None of which is to say that a Liberal Democrat government would be ‘nice’. Whichever party is in government after May 6th is going to be forced to make cuts, and Nick Clegg has already signalled his intent to be as ‘savage’ as the situation demands. But there is no reason to believe that the Lib Dems are any ‘nastier’ than they ever were.

Matthew Francis

1 comment:

  1. The most widely used and industry accepted means of analysing website popularity in terms of ranking based on internet traffic, is using the website www.alexa.com

    It could be viewed as the largest internet based poll, as it simply refers to website hits. Alexa is owned by Amazon and collects "cookies" from millions of websurfers from around the world.

    It is able to categorise these visitors by country as it recognises the physical location of IP addresses.

    In my own business, we have been using Alexa for more than 5 years as a means of judging the internet presence of competitors.

    I have just analysed the rankings of the 5 main political parties in the UK and was completely amazed by the results.

    Here is the ranking from page 1 for all UK websites http://www.alexa.com/topsites/countries/GB

    To be clear, in the UK, www.google.co.uk ranks as number 1, and www.facebook.com ranks as number 2 etc etc.

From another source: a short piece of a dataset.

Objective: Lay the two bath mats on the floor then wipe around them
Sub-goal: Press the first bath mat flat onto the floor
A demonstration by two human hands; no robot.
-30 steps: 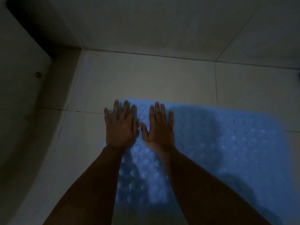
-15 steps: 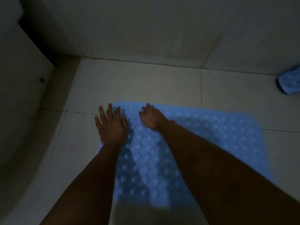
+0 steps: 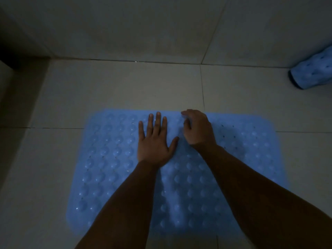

    The site with the highest combination of visitors and pageviews is ranked #1 in each country.

    The following figures are for each of the political parties (as of today) and reflect the ranking, from UK surfers, based on visitors and pageviews over the last 3 months.

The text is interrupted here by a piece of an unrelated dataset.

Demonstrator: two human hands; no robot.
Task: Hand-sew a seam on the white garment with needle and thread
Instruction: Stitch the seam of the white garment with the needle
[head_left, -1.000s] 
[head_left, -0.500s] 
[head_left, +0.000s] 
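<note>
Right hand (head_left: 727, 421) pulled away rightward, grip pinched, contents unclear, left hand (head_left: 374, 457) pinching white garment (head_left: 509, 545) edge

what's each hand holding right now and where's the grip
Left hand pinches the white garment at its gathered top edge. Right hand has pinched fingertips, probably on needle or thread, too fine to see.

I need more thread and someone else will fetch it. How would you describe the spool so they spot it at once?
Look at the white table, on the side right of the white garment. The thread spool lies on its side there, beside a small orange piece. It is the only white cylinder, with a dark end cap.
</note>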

    1) BNP 761 http://www.alexa.com/siteinfo/bnp.org.uk#

    2) Lib Dems 807 http://www.alexa.com/siteinfo/libdems.org.uk#

    3) Conservatves 896 http://www.alexa.com/siteinfo/conservatives.com#

    4) Labour 1066 http://www.alexa.com/siteinfo/labour.org.uk#

    5) UKIP 2956 http://www.alexa.com/siteinfo/ukip.org#

    One might have expected the traffic of the Labour, Conservative and Liberal Democrat websites to be broadly similar to each other.
    Even the UKIP ranking is not particularly surprising.

    However, the ranking of the BNP website as the most highly trafficked UK party political website is just incredible.

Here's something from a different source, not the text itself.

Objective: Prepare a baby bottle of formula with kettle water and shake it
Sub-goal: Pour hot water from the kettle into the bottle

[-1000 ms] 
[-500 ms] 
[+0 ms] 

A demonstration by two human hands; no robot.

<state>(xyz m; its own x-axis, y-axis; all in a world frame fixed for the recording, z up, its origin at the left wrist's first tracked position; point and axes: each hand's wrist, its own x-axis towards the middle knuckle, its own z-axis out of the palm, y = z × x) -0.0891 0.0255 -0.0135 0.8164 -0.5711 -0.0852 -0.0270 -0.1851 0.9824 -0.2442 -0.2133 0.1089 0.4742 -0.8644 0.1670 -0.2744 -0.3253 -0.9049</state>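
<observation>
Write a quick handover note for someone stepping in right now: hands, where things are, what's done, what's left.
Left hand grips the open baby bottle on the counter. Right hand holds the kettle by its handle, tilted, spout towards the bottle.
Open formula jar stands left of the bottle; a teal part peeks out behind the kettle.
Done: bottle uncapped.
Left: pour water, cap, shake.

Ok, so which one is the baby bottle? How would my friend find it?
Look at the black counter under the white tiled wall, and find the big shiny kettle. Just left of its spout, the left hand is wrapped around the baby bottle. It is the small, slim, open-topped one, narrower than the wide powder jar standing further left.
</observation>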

    None of the pollsters or political journalists in the UK have even started to understand that the BNP is attracting so much interest from British surfers ( in the comfort of their own homes.)

    It seems very likely to me that there are large numbers of Conservative voters who are so fed-up with the Labour Party's record of unrestrained immigration and all of its effects on UK society, that they want to hear something much more convincing that the Conservative policy to-date. It is clear from the disproportionate interest in the BNP website that the "Political correctness" of the Conservative Party is potentially losing a large number of votes.

    David Cameron has a huge opportunity in the next 8 days, unbeknown to the other parties, to try to woo and win back to the Conservative Party, this tacit and flirting interest in the BNP from British web-surfers/voters who would have voted Conservative in the past. This obviously has to be done with great sensitivity so as not to alienate voters in the centre of the political spectrum.

    I believe that this will put a clearer marker in the sand for the Conservative Party and will put the Labour and Liberal Democrat parties on the backfoot and may attract 2-3% more support for the Conservative Party.